- **Task brief**: Please write out, exactly as given, every line of the entries below up to and including the line with "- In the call".

- **Items from a dataset**:
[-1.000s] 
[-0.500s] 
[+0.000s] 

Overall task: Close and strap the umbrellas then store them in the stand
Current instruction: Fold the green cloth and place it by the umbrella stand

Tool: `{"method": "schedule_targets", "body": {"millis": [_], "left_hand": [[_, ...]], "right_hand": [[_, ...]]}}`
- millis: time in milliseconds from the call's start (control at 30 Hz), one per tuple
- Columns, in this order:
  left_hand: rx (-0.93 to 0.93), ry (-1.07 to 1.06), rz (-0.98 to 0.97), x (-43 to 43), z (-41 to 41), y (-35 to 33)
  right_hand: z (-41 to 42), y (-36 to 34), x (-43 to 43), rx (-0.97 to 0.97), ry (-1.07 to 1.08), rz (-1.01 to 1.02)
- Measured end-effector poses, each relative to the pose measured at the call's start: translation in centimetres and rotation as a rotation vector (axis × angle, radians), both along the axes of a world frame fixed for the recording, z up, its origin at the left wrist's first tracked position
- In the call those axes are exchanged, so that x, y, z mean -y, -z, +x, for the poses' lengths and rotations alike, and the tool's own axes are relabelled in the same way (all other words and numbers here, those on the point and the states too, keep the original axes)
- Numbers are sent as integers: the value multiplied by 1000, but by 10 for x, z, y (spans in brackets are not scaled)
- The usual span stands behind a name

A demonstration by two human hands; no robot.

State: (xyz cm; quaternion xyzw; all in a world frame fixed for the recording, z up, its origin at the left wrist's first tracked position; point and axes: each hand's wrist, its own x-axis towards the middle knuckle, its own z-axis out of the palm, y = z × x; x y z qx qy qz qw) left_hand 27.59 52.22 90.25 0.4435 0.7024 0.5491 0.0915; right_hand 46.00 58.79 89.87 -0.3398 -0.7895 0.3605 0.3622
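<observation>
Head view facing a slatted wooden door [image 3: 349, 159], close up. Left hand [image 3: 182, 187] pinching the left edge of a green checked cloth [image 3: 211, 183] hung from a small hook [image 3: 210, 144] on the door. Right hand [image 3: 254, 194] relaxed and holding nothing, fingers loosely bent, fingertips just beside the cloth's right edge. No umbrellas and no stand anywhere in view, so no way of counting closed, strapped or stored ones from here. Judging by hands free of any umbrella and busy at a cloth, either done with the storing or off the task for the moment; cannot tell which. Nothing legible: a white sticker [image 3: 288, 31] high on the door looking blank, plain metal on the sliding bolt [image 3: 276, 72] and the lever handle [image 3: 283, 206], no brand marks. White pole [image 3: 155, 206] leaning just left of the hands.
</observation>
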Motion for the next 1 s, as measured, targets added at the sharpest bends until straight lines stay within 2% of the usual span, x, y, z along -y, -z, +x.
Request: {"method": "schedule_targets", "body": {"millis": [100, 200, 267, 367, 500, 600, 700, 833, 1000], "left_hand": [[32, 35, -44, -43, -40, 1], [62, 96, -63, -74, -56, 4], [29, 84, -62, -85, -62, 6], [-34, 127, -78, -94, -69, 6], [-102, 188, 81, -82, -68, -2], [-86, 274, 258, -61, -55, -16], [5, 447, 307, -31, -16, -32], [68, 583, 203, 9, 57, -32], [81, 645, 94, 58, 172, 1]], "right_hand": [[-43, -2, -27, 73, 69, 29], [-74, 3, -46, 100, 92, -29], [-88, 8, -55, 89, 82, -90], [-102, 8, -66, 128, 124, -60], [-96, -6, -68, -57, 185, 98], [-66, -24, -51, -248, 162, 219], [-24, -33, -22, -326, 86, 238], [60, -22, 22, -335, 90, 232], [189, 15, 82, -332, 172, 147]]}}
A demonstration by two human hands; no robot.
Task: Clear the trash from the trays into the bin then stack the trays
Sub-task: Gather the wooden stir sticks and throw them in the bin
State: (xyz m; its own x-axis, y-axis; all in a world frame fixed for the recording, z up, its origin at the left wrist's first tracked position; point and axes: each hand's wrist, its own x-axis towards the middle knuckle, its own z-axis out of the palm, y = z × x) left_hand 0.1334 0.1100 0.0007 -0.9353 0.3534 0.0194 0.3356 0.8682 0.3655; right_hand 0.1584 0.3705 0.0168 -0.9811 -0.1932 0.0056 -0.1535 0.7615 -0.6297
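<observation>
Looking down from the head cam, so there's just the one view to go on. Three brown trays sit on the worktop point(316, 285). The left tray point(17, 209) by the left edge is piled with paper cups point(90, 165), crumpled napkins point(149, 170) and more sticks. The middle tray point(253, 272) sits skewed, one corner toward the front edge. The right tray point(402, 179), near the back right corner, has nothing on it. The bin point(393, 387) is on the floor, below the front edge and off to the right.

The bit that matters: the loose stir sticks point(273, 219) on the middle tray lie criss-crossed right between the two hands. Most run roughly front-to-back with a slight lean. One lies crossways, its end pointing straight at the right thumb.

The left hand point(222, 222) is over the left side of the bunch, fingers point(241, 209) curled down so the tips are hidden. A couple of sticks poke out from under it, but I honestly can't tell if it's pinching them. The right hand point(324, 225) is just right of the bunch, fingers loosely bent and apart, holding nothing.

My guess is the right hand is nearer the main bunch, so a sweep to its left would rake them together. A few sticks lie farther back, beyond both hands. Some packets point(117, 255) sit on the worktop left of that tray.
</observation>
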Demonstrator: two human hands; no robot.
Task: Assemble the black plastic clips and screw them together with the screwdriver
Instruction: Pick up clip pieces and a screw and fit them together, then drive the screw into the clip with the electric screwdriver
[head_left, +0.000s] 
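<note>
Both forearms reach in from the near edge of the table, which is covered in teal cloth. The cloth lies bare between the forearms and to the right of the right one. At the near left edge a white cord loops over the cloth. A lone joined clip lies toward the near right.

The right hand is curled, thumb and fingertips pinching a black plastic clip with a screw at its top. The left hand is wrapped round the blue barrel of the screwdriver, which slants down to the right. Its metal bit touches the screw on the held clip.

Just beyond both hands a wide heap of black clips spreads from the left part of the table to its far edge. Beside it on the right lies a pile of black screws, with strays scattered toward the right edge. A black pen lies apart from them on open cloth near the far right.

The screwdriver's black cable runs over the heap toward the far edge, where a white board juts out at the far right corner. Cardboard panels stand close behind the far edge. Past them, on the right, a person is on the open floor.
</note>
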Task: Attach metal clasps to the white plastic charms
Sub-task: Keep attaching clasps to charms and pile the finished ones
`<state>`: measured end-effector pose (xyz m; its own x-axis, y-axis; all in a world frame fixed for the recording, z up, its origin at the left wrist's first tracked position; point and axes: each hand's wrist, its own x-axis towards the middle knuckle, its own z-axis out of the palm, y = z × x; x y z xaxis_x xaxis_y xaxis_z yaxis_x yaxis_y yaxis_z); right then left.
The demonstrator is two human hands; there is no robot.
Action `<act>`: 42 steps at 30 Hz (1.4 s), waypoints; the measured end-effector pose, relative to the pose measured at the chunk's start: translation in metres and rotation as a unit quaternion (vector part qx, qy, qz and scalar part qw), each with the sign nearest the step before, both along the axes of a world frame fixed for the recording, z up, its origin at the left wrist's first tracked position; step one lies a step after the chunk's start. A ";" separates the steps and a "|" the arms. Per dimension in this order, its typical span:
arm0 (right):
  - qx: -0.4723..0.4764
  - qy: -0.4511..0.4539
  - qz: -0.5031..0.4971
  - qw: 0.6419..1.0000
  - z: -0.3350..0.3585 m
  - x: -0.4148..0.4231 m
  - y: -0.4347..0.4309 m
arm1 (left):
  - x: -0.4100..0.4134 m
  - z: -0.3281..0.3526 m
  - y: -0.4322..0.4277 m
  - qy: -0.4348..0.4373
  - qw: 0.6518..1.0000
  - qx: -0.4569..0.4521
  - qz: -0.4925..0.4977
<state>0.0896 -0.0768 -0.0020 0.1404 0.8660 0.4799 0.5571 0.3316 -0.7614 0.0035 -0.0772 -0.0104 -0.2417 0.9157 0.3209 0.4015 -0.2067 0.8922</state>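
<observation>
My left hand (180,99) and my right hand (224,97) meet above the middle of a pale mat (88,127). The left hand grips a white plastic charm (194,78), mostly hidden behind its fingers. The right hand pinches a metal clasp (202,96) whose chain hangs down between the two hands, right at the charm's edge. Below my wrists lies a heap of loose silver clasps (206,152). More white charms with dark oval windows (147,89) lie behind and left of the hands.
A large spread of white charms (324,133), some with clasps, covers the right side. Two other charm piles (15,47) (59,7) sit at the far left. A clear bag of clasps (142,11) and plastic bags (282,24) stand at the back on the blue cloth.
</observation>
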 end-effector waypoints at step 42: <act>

- **Written solution**:
[-1.000s] 
[-0.500s] 
[+0.000s] 

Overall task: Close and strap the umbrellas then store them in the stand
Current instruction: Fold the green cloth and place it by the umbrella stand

Tool: `{"method": "schedule_targets", "body": {"millis": [_], "left_hand": [[_, ...]], "right_hand": [[_, ...]]}}`
- millis: time in milliseconds from the call's start (control at 30 Hz), one per tuple
- Columns, in this order:
  left_hand: rx (-0.93 to 0.93), ry (-1.07 to 1.06), rz (-0.98 to 0.97), x (-43 to 43), z (-41 to 41), y (-35 to 33)
  right_hand: z (-41 to 42), y (-36 to 34), x (-43 to 43), rx (-0.97 to 0.97), ry (-1.07 to 1.08), rz (-1.01 to 1.02)
- Measured end-effector poses, each relative to the pose measured at the call's start: translation in centimetres and rotation as a rotation vector (axis × angle, radians), both along the axes of a world frame fixed for the recording, z up, its origin at the left wrist's first tracked position
- In the call those axes are exchanged, so that x, y, z mean -y, -z, +x, for the poses' lengths and rotations alike, and the tool's own axes are relabelled in the same way (all other words and numbers here, those on the point and the states too, keep the original axes)

The exercise requires no more work.